Singapore's Land Transport Authority (LTA) has announced that it has suspended the operating license of the Chinese bike-sharing service Ofo. According to the agency, Ofo has apparently missed meeting the deadline to comply with their regulatory requirements. The suspension officially took effect on Valentine's Day. The LTA instructed Ofo to immediately remove all of their active bicycles from public areas within 30 days.

According to reports, Ofo failed to meet with the LFA's various regulatory requirements despite the agency sending the company numerous letters and warnings. The LFA previously requested the company to implement a new QR code-based parking system, which can be used by the agency to assign designated areas for the company's bicycles. The agency also requested that the company update its app to automatically disqualify frequent offenders who place their bicycles outside of designated areas.
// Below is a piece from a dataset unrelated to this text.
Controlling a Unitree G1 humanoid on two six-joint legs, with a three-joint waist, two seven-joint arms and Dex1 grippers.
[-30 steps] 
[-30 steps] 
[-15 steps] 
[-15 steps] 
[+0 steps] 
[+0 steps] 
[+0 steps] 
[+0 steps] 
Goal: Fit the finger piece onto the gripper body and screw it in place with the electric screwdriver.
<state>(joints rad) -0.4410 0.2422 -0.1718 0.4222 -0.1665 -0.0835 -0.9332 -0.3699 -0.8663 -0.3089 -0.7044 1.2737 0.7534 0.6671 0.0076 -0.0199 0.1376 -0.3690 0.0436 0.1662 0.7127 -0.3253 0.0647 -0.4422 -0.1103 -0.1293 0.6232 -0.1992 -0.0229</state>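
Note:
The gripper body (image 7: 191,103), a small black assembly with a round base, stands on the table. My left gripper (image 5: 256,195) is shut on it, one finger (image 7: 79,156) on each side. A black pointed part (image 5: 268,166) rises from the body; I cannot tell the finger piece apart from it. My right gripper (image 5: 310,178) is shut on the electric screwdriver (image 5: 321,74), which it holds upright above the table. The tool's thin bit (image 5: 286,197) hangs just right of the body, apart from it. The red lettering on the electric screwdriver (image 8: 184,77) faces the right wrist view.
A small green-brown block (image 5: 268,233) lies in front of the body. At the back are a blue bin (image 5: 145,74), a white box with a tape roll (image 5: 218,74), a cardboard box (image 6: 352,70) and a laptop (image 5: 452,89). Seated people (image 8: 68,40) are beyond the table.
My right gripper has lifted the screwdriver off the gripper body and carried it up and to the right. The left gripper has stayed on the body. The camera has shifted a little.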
Another requirement that was not met by the company was the agency's request for Ofo to reduce its fleet of bicycles in the country. Last year, Ofo had about 70,000 bicycles in operation. The LFA requested that the company reduce its fleet to only 10,000 bicycles. In a recent statement issued by the LFA, the agency explained that the company had left them no choice but to suspend their operating license. However, the agency expressed its willingness to lift the suspension if Ofo meets all their requirements in a timely manner. The agency also warned that if that does not happen, they are prepared to totally cancel their license to operate in the country.

The bike-sharing service was initially founded in Beijing, China in 2014. At its peak, the company was operating in over 20 countries worldwide and was valued at around US$2 billion. Its initial success was, however, only short lived as last year the company's CEO Dai Wei reportedly told employees that the company was considering filing for bankruptcy.

Last year, the company had reportedly stumbled into a number of issues that immensely affected its finances. Reports have revealed that the issues may have stemmed from possible miscommunications between investors and the company's management. Around the same time, Chinese media reported that millions of users in the country were unable to get refunds for their deposits, which was a requirement to use the company's app. Other customers reportedly complained about erroneous charges on their bank accounts and credit cards, which they had to link to the platform.

Ofo has not yet released any statements in response to Singapore's suspension of their operating license. Since last year, hundreds of employees have been reportedly laid off. The company has also closed down their international division and they have also reportedly vacated their office in One Shenton Way in Singapore.